| Problem statement |
Only the lines of the data below from the one with "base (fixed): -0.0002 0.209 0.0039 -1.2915" through the one with "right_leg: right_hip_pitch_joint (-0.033" are wanted. Repeat them exactly.

| Given data |
+++

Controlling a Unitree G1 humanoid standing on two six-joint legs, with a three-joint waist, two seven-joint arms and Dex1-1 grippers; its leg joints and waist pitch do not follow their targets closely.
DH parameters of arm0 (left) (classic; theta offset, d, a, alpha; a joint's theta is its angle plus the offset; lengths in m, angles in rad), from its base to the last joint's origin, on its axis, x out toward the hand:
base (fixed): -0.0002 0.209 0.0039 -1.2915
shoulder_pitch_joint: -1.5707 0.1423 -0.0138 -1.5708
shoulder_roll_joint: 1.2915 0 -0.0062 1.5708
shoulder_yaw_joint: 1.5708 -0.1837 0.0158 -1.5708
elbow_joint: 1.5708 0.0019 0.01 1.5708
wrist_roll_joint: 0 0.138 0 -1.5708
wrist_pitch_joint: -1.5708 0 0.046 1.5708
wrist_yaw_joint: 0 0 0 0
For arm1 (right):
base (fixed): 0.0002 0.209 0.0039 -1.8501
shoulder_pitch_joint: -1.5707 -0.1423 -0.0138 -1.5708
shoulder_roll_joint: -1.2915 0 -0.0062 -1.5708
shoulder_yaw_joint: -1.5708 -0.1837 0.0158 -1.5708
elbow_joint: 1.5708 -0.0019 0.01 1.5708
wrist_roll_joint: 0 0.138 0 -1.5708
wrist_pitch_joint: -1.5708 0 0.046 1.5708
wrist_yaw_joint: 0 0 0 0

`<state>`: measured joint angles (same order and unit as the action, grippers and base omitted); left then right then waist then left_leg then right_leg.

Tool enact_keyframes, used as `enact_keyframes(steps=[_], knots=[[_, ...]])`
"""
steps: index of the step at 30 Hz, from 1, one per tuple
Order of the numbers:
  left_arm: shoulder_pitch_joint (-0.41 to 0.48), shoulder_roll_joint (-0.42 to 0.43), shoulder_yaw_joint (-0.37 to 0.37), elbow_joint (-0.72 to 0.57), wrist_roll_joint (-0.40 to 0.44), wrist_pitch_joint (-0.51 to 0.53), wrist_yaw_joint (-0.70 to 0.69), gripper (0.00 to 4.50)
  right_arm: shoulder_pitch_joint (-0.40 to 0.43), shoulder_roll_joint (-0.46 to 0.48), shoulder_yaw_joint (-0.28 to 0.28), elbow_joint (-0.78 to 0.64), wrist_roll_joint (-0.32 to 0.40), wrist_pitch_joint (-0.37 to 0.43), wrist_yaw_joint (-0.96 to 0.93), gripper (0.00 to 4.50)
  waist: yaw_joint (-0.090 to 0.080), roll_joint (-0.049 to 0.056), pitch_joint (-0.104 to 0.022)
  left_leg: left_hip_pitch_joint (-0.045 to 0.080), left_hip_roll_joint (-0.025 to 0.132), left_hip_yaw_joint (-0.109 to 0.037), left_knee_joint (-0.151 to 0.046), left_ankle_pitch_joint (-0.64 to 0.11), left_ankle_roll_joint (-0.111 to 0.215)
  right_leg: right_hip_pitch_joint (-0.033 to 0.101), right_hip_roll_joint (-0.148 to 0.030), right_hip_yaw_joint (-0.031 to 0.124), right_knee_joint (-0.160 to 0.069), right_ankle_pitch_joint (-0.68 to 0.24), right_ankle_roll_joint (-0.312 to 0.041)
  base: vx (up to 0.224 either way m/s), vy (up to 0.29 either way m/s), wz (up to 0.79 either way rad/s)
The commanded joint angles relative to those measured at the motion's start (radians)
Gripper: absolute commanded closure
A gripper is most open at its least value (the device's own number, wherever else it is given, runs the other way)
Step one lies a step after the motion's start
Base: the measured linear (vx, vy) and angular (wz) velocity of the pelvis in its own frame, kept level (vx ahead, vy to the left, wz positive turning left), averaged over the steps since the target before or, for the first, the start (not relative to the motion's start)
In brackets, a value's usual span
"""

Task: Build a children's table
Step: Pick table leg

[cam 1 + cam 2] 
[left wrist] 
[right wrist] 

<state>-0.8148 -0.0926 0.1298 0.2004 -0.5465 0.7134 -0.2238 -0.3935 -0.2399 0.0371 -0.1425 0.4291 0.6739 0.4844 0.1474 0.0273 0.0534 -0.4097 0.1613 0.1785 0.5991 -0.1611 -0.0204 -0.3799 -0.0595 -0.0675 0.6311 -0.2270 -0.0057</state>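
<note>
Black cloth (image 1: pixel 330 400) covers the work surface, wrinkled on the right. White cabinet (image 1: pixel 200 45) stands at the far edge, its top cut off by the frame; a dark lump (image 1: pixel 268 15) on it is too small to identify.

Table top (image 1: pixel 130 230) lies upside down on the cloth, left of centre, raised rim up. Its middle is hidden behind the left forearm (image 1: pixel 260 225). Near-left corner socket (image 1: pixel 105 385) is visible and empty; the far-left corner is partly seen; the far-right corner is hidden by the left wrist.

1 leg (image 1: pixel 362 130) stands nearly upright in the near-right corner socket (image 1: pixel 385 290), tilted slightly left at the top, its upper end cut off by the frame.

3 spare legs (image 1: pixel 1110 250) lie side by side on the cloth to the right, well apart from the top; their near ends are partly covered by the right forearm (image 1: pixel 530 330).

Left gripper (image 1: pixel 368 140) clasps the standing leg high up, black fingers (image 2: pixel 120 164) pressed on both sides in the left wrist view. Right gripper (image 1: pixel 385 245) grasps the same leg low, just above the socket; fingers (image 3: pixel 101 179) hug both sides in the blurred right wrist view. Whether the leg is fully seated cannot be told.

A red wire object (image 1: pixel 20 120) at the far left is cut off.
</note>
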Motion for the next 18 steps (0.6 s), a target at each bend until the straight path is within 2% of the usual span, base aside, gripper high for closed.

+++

| Response area |
base (fixed): -0.0002 0.209 0.0039 -1.2915
shoulder_pitch_joint: -1.5707 0.1423 -0.0138 -1.5708
shoulder_roll_joint: 1.2915 0 -0.0062 1.5708
shoulder_yaw_joint: 1.5708 -0.1837 0.0158 -1.5708
elbow_joint: 1.5708 0.0019 0.01 1.5708
wrist_roll_joint: 0 0.138 0 -1.5708
wrist_pitch_joint: -1.5708 0 0.046 1.5708
wrist_yaw_joint: 0 0 0 0
For arm1 (right):
base (fixed): 0.0002 0.209 0.0039 -1.8501
shoulder_pitch_joint: -1.5707 -0.1423 -0.0138 -1.5708
shoulder_roll_joint: -1.2915 0 -0.0062 -1.5708
shoulder_yaw_joint: -1.5708 -0.1837 0.0158 -1.5708
elbow_joint: 1.5708 -0.0019 0.01 1.5708
wrist_roll_joint: 0 0.138 0 -1.5708
wrist_pitch_joint: -1.5708 0 0.046 1.5708
wrist_yaw_joint: 0 0 0 0

`<state>`: measured joint angles (same order and unit as the action, grippers and base omitted); left then right then waist then left_leg then right_leg.

Tool enact_keyframes, used as `enact_keyframes(steps=[_], knots=[[_, ...]])`
"""
steps: index of the step at 30 Hz, from 1, one per tuple
Order of the numbers:
  left_arm: shoulder_pitch_joint (-0.41 to 0.48), shoulder_roll_joint (-0.42 to 0.43), shoulder_yaw_joint (-0.37 to 0.37), elbow_joint (-0.72 to 0.57), wrist_roll_joint (-0.40 to 0.44), wrist_pitch_joint (-0.51 to 0.53), wrist_yaw_joint (-0.70 to 0.69), gripper (0.00 to 4.50)
  right_arm: shoulder_pitch_joint (-0.40 to 0.43), shoulder_roll_joint (-0.46 to 0.48), shoulder_yaw_joint (-0.28 to 0.28), elbow_joint (-0.78 to 0.64), wrist_roll_joint (-0.32 to 0.40), wrist_pitch_joint (-0.37 to 0.43), wrist_yaw_joint (-0.96 to 0.93), gripper (0.00 to 4.50)
  waist: yaw_joint (-0.090 to 0.080), roll_joint (-0.049 to 0.056), pitch_joint (-0.104 to 0.022)
  left_leg: left_hip_pitch_joint (-0.045 to 0.080), left_hip_roll_joint (-0.025 to 0.132), left_hip_yaw_joint (-0.109 to 0.037), left_knee_joint (-0.151 to 0.046), left_ankle_pitch_joint (-0.64 to 0.11), left_ankle_roll_joint (-0.111 to 0.215)
  right_leg: right_hip_pitch_joint (-0.033 to 0.101), right_hip_roll_joint (-0.148 to 0.030), right_hip_yaw_joint (-0.031 to 0.124), right_knee_joint (-0.160 to 0.069), right_ankle_pitch_joint (-0.68 to 0.24), right_ankle_roll_joint (-0.312 to 0.041)

Nothing else belongs in this output.